Unfortunately, the first English translation, which appeared in 1931, was, as Franz might say, a bust. The American-French writer Eugene Jolas, a friend of James Joyce, should have been the perfect man for the job. He had an ear for vernacular dialogue and brought a supple, playful touch to Döblin’s oeuvre. Yet the book puzzled English-speaking critics, who wondered what all the fuss had been about in Germany. A reviewer for the New York Herald Tribune characterized it as “a sort of evil smelling, Gargantuan stew,” while another simply rumpled his nose, stating, “there was really no need of perfect indecency.” Döblin’s novel remained a minor work within the English-language literary world, which had lionized Joyce’s Ulysses and Marcel Proust’s In Search of Lost Time.

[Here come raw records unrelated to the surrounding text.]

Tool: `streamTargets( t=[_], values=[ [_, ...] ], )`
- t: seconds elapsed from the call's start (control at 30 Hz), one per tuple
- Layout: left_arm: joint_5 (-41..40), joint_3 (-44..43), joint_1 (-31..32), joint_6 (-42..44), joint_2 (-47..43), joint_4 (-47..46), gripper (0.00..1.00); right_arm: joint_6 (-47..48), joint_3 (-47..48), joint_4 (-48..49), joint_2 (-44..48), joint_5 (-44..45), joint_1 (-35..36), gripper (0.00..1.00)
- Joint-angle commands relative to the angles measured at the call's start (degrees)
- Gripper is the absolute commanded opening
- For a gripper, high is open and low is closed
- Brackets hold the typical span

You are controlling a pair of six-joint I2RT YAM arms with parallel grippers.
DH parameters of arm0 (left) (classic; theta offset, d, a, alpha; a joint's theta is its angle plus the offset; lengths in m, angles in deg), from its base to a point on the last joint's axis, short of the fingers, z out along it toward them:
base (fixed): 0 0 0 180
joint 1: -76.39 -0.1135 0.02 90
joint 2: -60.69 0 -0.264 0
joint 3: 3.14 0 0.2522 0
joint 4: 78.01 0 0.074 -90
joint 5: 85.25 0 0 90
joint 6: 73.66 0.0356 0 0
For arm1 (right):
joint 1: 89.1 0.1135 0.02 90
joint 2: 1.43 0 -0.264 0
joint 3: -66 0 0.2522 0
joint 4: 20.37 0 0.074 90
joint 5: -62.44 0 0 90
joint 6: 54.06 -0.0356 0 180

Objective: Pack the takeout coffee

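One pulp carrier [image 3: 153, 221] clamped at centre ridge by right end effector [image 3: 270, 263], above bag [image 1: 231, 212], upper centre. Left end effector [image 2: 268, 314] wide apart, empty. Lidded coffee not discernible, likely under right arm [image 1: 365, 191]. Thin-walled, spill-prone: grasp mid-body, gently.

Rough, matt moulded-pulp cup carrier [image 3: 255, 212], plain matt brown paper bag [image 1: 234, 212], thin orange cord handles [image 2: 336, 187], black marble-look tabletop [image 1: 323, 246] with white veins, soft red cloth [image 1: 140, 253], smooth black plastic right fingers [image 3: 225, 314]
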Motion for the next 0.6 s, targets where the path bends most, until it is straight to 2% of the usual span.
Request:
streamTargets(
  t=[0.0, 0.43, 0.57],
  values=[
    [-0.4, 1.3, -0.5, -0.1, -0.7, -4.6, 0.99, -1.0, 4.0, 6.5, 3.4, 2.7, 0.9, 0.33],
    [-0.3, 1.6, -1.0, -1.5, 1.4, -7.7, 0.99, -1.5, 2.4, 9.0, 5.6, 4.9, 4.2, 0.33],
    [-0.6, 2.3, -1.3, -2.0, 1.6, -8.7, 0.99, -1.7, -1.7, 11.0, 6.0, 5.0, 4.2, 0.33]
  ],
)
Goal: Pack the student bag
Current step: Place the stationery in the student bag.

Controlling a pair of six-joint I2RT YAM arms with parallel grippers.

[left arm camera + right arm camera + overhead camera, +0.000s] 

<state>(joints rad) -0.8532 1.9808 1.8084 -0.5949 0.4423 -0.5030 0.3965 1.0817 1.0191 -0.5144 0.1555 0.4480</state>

A new translation that can reintroduce Berlin Alexanderplatz to a contemporary readership has been long overdue. Döblin’s cutting prose and social commentary are no less sharp than they were in the 1920s. He envisioned the work as a book for an uncertain time, a time that demanded nothing less of authors than to reveal its ugliness in full. Our times, racked by economic precarity, political instability, and increasing inequality are just as uncertain and just as ugly. Michael Hofmann’s new translation now promises to awaken readers to the relevance of Berlin Alexanderplatz as an urgent, raw account of modernity.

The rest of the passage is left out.